*WHAT YOU WILL DO*: What is needed is an exact copy of all the entries below.

___ INPUT FOR THIS TASK

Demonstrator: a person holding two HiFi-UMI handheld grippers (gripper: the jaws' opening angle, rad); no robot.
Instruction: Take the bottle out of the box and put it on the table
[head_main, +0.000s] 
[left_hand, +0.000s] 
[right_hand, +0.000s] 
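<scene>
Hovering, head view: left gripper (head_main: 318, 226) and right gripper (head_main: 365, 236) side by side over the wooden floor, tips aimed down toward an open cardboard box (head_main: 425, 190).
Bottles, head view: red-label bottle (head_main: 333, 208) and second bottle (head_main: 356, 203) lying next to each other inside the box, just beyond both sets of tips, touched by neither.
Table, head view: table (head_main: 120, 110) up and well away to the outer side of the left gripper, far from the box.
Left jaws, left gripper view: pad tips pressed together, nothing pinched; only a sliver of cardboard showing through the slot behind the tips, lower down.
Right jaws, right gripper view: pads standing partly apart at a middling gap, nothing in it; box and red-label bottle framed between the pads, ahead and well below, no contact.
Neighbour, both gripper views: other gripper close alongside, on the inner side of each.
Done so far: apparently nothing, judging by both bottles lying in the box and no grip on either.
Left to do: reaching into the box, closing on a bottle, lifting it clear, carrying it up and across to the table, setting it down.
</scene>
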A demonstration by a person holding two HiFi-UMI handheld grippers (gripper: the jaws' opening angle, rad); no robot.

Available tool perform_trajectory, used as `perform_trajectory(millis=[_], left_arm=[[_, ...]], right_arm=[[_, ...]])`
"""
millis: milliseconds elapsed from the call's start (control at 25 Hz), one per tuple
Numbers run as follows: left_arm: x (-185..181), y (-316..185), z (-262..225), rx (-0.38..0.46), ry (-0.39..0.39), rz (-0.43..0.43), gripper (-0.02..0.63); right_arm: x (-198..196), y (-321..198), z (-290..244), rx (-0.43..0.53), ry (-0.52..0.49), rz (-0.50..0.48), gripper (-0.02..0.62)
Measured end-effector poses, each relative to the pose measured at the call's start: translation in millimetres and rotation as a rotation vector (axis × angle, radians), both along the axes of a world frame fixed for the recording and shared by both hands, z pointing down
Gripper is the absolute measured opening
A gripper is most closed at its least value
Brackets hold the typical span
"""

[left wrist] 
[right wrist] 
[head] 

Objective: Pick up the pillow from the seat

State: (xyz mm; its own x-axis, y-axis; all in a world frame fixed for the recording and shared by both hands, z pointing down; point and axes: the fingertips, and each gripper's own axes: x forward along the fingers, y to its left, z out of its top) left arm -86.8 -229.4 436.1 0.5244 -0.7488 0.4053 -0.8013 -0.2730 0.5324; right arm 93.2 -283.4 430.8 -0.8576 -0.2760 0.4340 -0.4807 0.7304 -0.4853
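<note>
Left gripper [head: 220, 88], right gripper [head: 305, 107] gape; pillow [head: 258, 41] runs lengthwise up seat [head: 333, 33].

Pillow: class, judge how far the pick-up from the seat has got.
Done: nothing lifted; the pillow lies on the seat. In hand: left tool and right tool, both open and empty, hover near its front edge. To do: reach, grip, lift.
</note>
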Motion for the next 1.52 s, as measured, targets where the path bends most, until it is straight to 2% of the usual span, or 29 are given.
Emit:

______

*YOUR RESPONSE*:
Demonstrator: a person holding two HiFi-UMI handheld grippers (gripper: the jaws' opening angle, rad); no robot.
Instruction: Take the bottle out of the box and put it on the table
[head_main, +0.000s] 
[left_hand, +0.000s] 
[right_hand, +0.000s] 
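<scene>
Hovering, head view: left gripper (head_main: 318, 226) and right gripper (head_main: 365, 236) side by side over the wooden floor, tips aimed down toward an open cardboard box (head_main: 425, 190).
Bottles, head view: red-label bottle (head_main: 333, 208) and second bottle (head_main: 356, 203) lying next to each other inside the box, just beyond both sets of tips, touched by neither.
Table, head view: table (head_main: 120, 110) up and well away to the outer side of the left gripper, far from the box.
Left jaws, left gripper view: pad tips pressed together, nothing pinched; only a sliver of cardboard showing through the slot behind the tips, lower down.
Right jaws, right gripper view: pads standing partly apart at a middling gap, nothing in it; box and red-label bottle framed between the pads, ahead and well below, no contact.
Neighbour, both gripper views: other gripper close alongside, on the inner side of each.
Done so far: apparently nothing, judging by both bottles lying in the box and no grip on either.
Left to do: reaching into the box, closing on a bottle, lifting it clear, carrying it up and across to the table, setting it down.
</scene>
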A demonstration by a person holding two HiFi-UMI handheld grippers (gripper: the jaws' opening angle, rad); no robot.

Available tool perform_trajectory, used as `perform_trajectory(millis=[_], left_arm=[[_, ...]], right_arm=[[_, ...]])`
"""
millis: milliseconds elapsed from the call's start (control at 25 Hz), one per tuple
Numbers run as follows: left_arm: x (-185..181), y (-316..185), z (-262..225), rx (-0.38..0.46), ry (-0.39..0.39), rz (-0.43..0.43), gripper (-0.02..0.63); right_arm: x (-198..196), y (-321..198), z (-290..244), rx (-0.43..0.53), ry (-0.52..0.49), rz (-0.50..0.48), gripper (-0.02..0.62)
Measured end-effector poses, each relative to the pose measured at the call's start: translation in millimetres and rotation as a rotation vector (axis × angle, radians), both along the axes of a world frame fixed for the recording and shared by both hands, z pointing down
Gripper is the absolute measured opening
A gripper is most closed at its least value
Brackets hold the typical span
"""

[left wrist] 
[right wrist] 
[head] 

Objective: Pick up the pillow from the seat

State: (xyz mm; its own x-axis, y-axis; all in a world frame fixed for the recording and shared by both hands, z pointing down; point and axes: the fingertips, and each gripper's own axes: x forward along the fingers, y to its left, z out of its top) left arm -86.8 -229.4 436.1 0.5244 -0.7488 0.4053 -0.8013 -0.2730 0.5324; right arm 93.2 -283.4 430.8 -0.8576 -0.2760 0.4340 -0.4807 0.7304 -0.4853
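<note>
Left gripper [head: 220, 88], right gripper [head: 305, 107] gape; pillow [head: 258, 41] runs lengthwise up seat [head: 333, 33].

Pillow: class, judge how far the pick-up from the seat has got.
Done: nothing lifted; the pillow lies on the seat. In hand: left tool and right tool, both open and empty, hover near its front edge. To do: reach, grip, lift.
</note>
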Motion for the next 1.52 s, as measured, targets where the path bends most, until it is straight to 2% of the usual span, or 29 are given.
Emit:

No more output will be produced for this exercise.